Start making some big changes, drop the bad habits and pickup beneficial ones.
Stop being subject to your emotions and take control. If you want a broad goal
you're going to have to do things during the interim that don't seem
attractive. Learn to love that process.

------
argonaut
1) Are you sure software is right for you? It seems like a lot of your
unhappiness comes from your job...

2) If your unhappiness doesn't come from your job, are you satisfied with your
personal life? Often when someone is unhappy with their personal life it
spills over into their work life. Do you have friends, a significant other,
and/or hobbies?

3) You might still consider pursuing entrepreneurship. A lot of entrepreneurs
seem to have had difficulty being satisfied in a corporate environment. What
do you mean by "confrontational situations?" _Business usually does not
consist of confrontational situations_. In the tech world, people are actually
very nice. When people in the tech and non-tech world say no to you, they will
often do so by either 1) politely saying no, or 2) ignoring you, neither of
which are confrontational. People are actually quite eager to help others out.

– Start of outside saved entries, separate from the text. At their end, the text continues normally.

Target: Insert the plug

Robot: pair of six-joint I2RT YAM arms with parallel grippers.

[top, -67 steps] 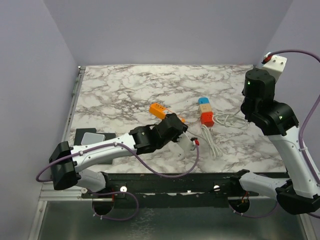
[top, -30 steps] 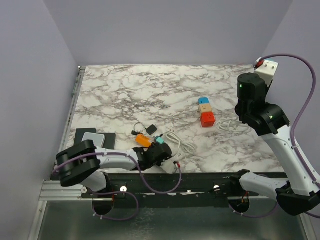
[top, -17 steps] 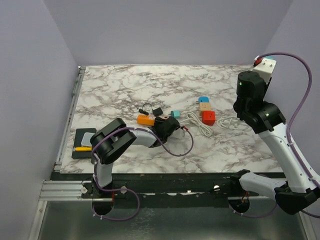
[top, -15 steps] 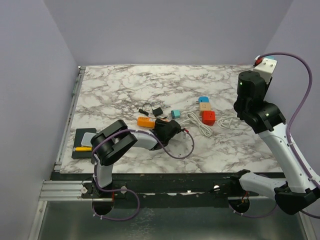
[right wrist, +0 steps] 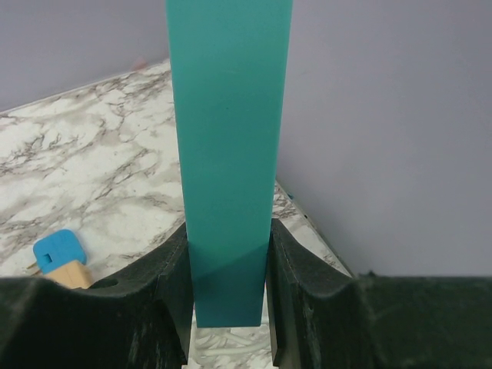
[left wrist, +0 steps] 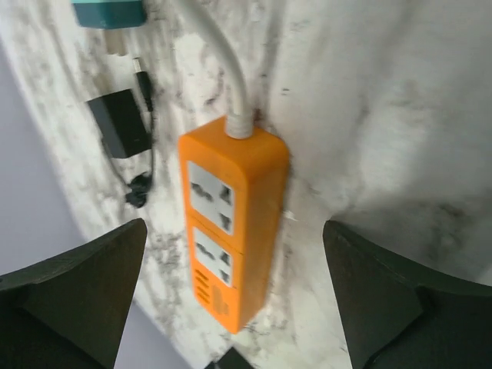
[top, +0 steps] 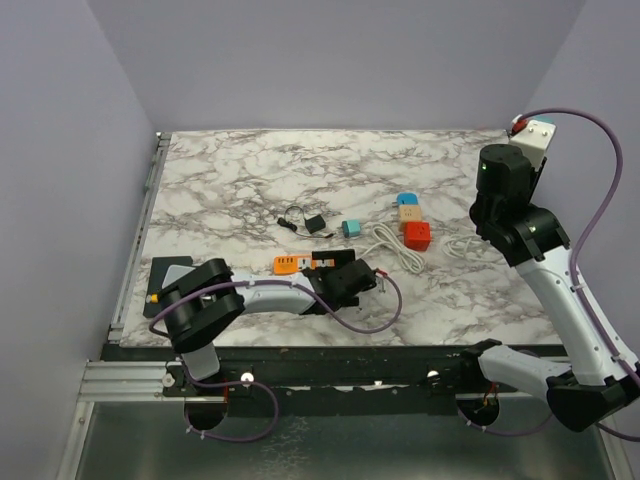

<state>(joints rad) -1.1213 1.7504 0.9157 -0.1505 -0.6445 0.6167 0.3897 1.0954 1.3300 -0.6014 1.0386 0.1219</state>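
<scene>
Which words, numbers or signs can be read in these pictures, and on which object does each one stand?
None can be read.
The orange power strip shows only sockets and slots, with no print.
The teal bar and the black adapter look plain.
The coloured blocks are too small to tell.

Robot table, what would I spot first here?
The bright orange power strip lies near the front of the marble table. The left gripper is wide open and pointing at it. At the far right, the raised right gripper pinches a tall teal bar.
</scene>
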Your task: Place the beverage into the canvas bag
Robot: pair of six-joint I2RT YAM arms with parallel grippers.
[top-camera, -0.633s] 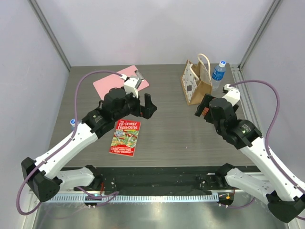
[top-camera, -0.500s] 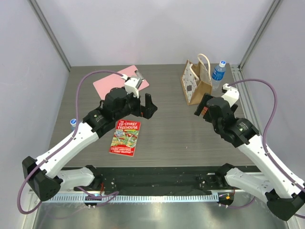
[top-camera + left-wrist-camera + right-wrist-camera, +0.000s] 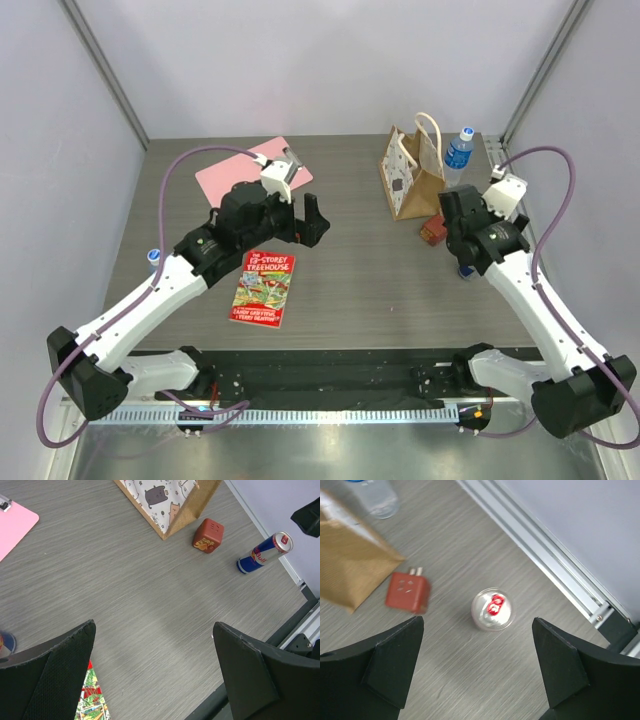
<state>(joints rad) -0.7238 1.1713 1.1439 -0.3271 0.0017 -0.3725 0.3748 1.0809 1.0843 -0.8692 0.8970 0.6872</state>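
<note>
The beverage is a blue and silver can (image 3: 264, 554) with a red tab, standing upright on the table right of the canvas bag (image 3: 412, 180). In the right wrist view I look straight down on the can's top (image 3: 493, 609). My right gripper (image 3: 477, 630) hangs open above it, and the can lies just ahead of the gap between the fingers. From above, the right arm hides most of the can (image 3: 465, 272). The tan bag stands upright with cream handles and a white patterned side (image 3: 165, 500). My left gripper (image 3: 310, 220) is open over mid-table, holding nothing.
A red block (image 3: 432, 231) lies between bag and can. A water bottle (image 3: 459, 152) stands behind the bag. A pink clipboard (image 3: 250, 170) lies at the back left, a picture book (image 3: 264, 287) under the left arm. The metal rail (image 3: 555, 570) runs close on the right.
My right arm has swung right and away from the front of the bag, uncovering the red block, and now hangs over the can. The left arm has not moved.
</note>
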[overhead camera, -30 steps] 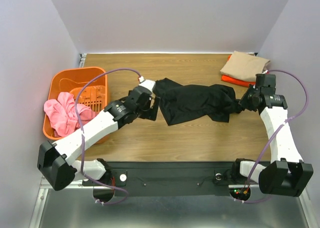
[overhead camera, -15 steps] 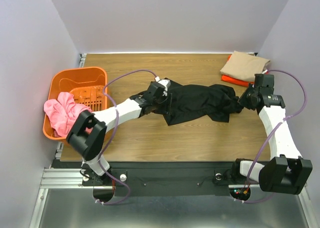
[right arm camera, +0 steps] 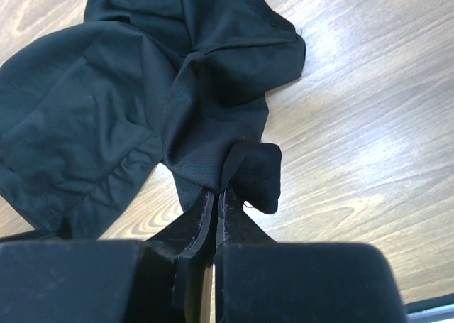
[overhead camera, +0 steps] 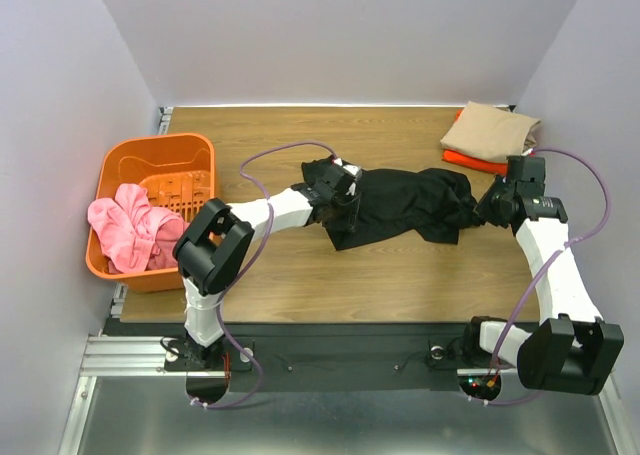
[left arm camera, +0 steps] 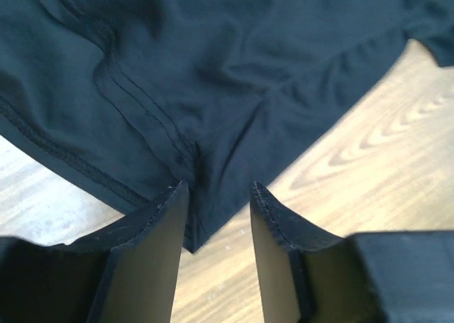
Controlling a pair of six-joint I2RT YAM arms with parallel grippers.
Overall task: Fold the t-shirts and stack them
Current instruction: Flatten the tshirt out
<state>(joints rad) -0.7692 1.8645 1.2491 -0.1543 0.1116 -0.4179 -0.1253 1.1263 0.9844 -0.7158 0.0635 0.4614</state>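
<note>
One garment, the black t-shirt (overhead camera: 400,205), lies rumpled across the middle of the table (overhead camera: 400,285), stretched between both arms. It looks light, limp and thin (it will likely sag and bunch wherever unsupported), so seamed hems and corners seem the best places to pinch. The right gripper (right arm camera: 215,195) is clamped on a fold of its edge; the left gripper (left arm camera: 216,195) has its fingers partly apart, astride a hem corner, not yet pinching it.
</note>
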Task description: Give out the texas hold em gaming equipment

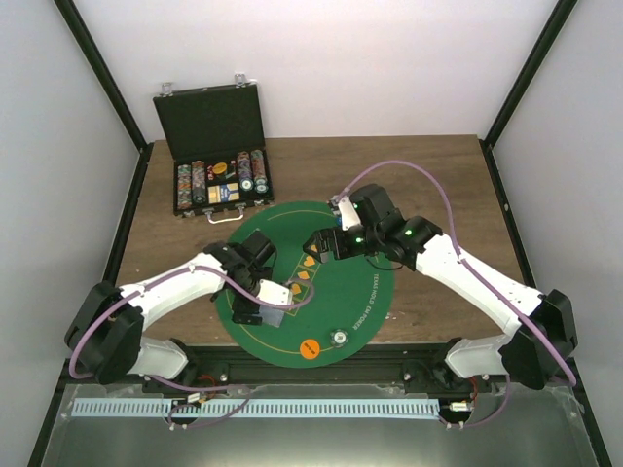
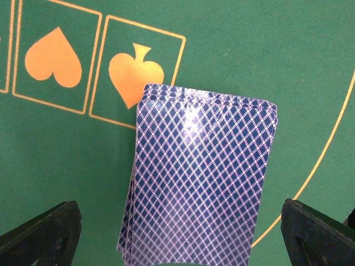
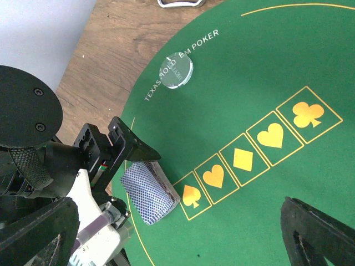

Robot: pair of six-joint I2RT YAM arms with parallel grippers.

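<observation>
A deck of playing cards [image 2: 199,177] with blue diamond-patterned backs lies slightly fanned on the green mat [image 2: 249,55], just beside the spade box. My left gripper [image 2: 180,244] stands open around the deck, one finger on each side with mat showing in between. From the right wrist view the deck [image 3: 147,191] lies under one left finger [image 3: 130,147]. My right gripper [image 1: 321,243] hangs open and empty over the suit boxes. An orange disc [image 1: 311,348] and a clear disc [image 1: 340,337] rest near the mat's front edge.
A black hinged case [image 1: 216,185] stands open at the back left of the wooden table, with rows of chips [image 1: 200,182] inside. The clear disc [image 3: 176,70] covers part of the mat's printed lettering. Black frame posts stand at the table's corners.
</observation>
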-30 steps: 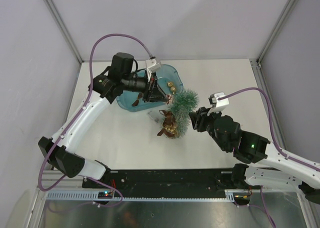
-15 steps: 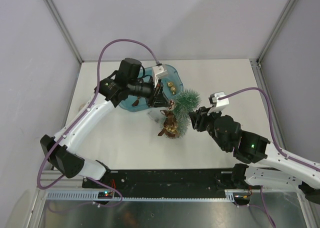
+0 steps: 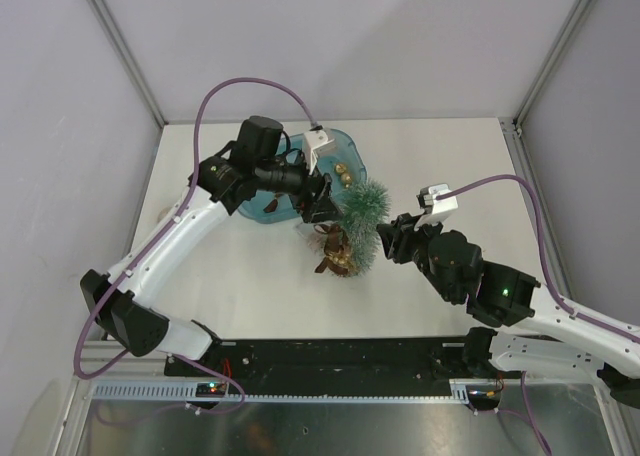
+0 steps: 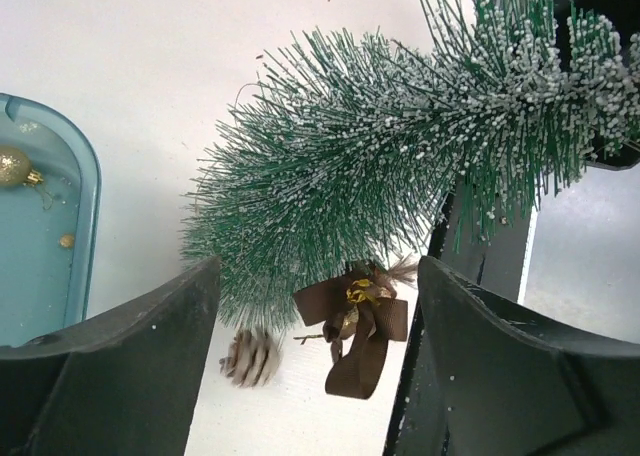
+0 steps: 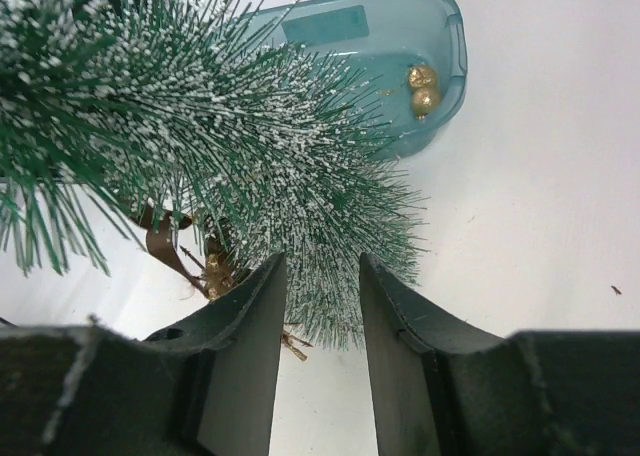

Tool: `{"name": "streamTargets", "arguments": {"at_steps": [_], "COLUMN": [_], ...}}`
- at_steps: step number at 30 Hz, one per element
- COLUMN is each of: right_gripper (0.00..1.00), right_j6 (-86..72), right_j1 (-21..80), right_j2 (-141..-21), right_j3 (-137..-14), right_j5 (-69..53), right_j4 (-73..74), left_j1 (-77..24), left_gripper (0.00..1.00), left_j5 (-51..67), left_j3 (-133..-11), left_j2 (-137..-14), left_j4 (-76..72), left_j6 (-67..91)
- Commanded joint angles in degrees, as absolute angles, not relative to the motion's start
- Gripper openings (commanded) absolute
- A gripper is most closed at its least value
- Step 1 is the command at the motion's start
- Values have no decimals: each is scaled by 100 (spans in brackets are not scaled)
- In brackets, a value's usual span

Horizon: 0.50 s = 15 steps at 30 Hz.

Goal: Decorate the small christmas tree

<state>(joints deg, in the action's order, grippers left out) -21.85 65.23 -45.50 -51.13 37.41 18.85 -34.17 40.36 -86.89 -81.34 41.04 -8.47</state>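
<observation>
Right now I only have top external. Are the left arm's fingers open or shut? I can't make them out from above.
Observer: Open. On left wrist the left fingers stand wide apart, closed on nothing. The small christmas tree fills the view past them.
Operator: And the right arm, is it gripping the tree?
Observer: Can't confirm. On right wrist the right fingers stand a narrow gap apart, with needles showing through the gap. Whether they pinch anything, I cannot tell.
</observation>
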Motion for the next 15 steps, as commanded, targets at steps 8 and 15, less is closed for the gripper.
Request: {"name": "streamTargets", "arguments": {"at_steps": [8,15], "right_gripper": [40,41], "right_j6": [-2145,-2140], "right_j1": [6513,6517], "right_j2": [-4529,-4480], "right_j3": [-5334,-5335], "right_j5": [3762,3810], "right_j4": [1675,1689], "left_j1": [-3324,-2301], "left_gripper": [86,99], "left_j5": [3848,3833], "left_j3": [-8616,-8527], "left_j2": [-7880,-8140], "left_j4": [4021,4024], "left_j6": [-868,-689]}}
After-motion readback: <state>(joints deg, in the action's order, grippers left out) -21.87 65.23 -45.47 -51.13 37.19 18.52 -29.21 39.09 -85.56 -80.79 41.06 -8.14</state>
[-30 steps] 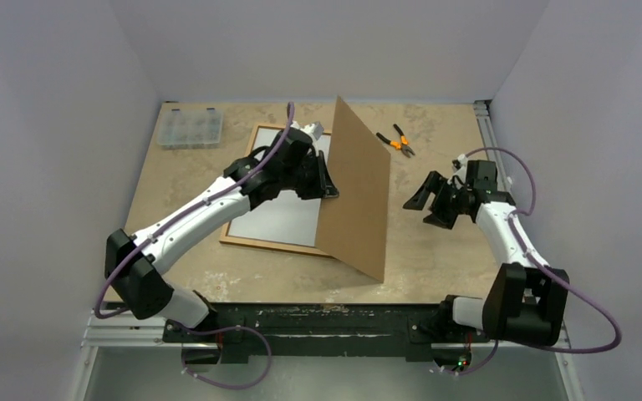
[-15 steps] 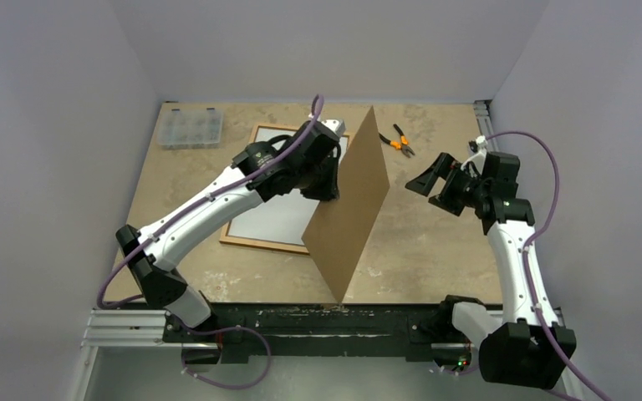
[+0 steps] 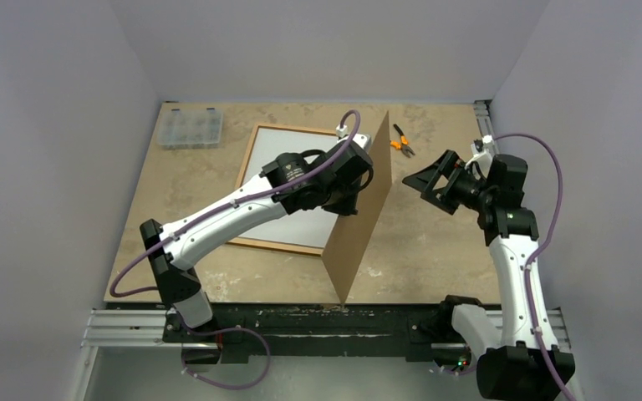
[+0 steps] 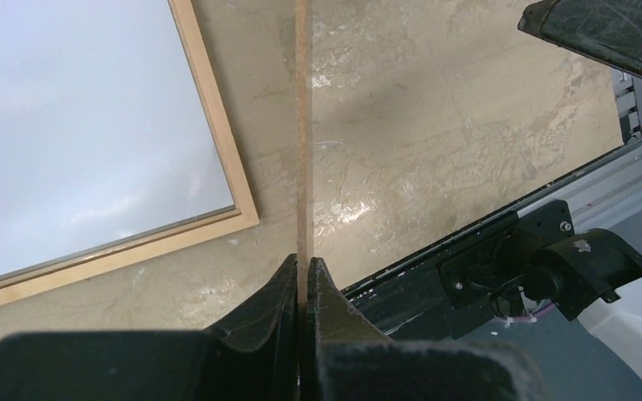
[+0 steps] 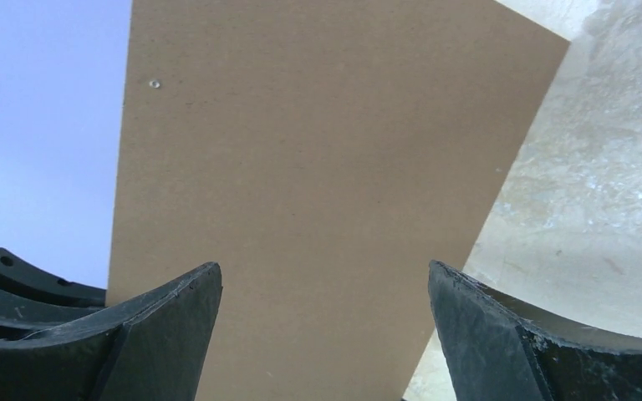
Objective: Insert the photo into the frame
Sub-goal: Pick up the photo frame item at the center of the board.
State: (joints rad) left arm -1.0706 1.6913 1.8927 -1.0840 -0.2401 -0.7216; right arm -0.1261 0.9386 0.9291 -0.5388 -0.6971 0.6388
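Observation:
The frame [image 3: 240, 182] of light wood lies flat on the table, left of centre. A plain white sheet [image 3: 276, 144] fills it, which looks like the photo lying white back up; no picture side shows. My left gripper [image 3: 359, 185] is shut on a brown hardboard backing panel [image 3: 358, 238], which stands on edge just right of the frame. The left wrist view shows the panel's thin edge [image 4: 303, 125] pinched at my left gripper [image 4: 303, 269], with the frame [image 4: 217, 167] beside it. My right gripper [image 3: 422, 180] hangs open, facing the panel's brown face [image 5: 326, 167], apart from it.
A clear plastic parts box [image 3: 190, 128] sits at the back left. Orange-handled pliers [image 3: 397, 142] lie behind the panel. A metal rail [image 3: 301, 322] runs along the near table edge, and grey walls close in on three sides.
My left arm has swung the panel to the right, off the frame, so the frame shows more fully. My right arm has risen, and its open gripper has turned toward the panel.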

The only cases in which arguments get heated that I can think of are when you
argue with people who work with/for you about a decision that you both hold
strong opinions about. In this case, you avoid this by hiring/working with
people who communicate very diplomatically. In any case, if you ever have a
co-founder, typically your co-founder should be someone you've worked with
before or are friends with, so that level of personal familiarity should
alleviate things.

------
GotAnyMegadeth
I find that if I get really into something really fast and spend loads of time
doing it, I get sick of it fast. I've found that if I purposefully ramp into
something slowly, and take breaks from it before I've had enough, then I don't
get bored of it. I find this is particularly true with music; I have a rule
that I never listen to the same song more than once a day, unless I'm showing
it to someone else. There are a few songs I can't listen to because of over
playing, but almost none since I was 17 when I established that rule.

EDIT reading that back it doesn't seem as relevant as I thought it would...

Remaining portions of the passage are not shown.